Last week, reports of residents from gentrified surrounding areas mistreating the northwest Washington D.C. school made waves on social media. Insensitive comments regarding who was privileged to access the campus sparked public outrage among those who wanted to protect Howard’s 152-year legacy.
Keep Walking, Colonizer! Howard University Students Say Neighbors are Disrespecting The Yard
White people’s sense of entitlement knows no bounds and has now extended to the campus of famed HBCU, Howard University. The 152-year-old private educational institution located in D.C. has been misused by residents who believe The Yard should be accessible to them as a dog park or outdoor gym.
Students of Howard University have taken offense to colonizers and gentrifiers in northwest Washington D.C in recent years. As wealthy, White residents continue to flood areas surrounding the university, they take liberties they have neither earned nor deserve on the school grounds.

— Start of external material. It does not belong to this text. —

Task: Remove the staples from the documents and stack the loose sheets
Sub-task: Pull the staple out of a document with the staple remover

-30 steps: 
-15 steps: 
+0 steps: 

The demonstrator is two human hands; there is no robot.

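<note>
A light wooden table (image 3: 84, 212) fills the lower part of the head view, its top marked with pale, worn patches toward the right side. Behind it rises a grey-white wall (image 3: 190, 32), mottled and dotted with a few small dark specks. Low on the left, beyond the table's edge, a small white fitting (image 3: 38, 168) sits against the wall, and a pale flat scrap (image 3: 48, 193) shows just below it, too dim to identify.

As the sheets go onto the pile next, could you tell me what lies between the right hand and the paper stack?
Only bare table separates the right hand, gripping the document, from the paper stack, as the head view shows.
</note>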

Students say they “find it very disrespectful” and have noted a marked increase of such behavior throughout their attendance.
Where students would have seen one or two out-of-place dog walkers on campus in a week, they see two each day. Graduating senior, Briana Littlejohn, spoke with The DCist, about the residents’ use of the campus, stating, “You know this is a university. You know this is a historically Black university. And you feel so entitled that you’re just going to walk your dog there?” Many other attendees feel the same, but their outrage has recently been met with unreasonable alternatives by residents.
Speaking with Fox 5 correspondent, Tisha Lewis, Sean Grubbs-Robishaw who lives in the Bloomingdale neighborhood said the following:
“So, they’re in part of D.C. so they have to work within D.C. If they don’t want to be within D.C., then they can move the campus. I think we just need to work together and I don’t think it should be a he or there or here…It’s our community and that’s how it should be.”Sean Grubbs-Robishaw,
Grubbs-Robishaw admits to using the grounds as a shortcut to get to the McMillan Reservoir, a popular spot for walking/running. But his argument conveniently glosses over the fact that Howard University is a private institution while also disregarding its status as a historically Black university.
The campus has been mistreated by those new to the area as a location for picnics and other abuses. The university has yet to directly state that such activities are prohibited by residents, Alonda Thomas, a spokesperson, has said there is no policy prohibiting dogs and that the campus is “open”, meaning anyone has access to it.
Do you think the disrespect that Howard University campus is receiving is related in any way to the #DontMuteDC protest? Do you think the campus should be closed to the public?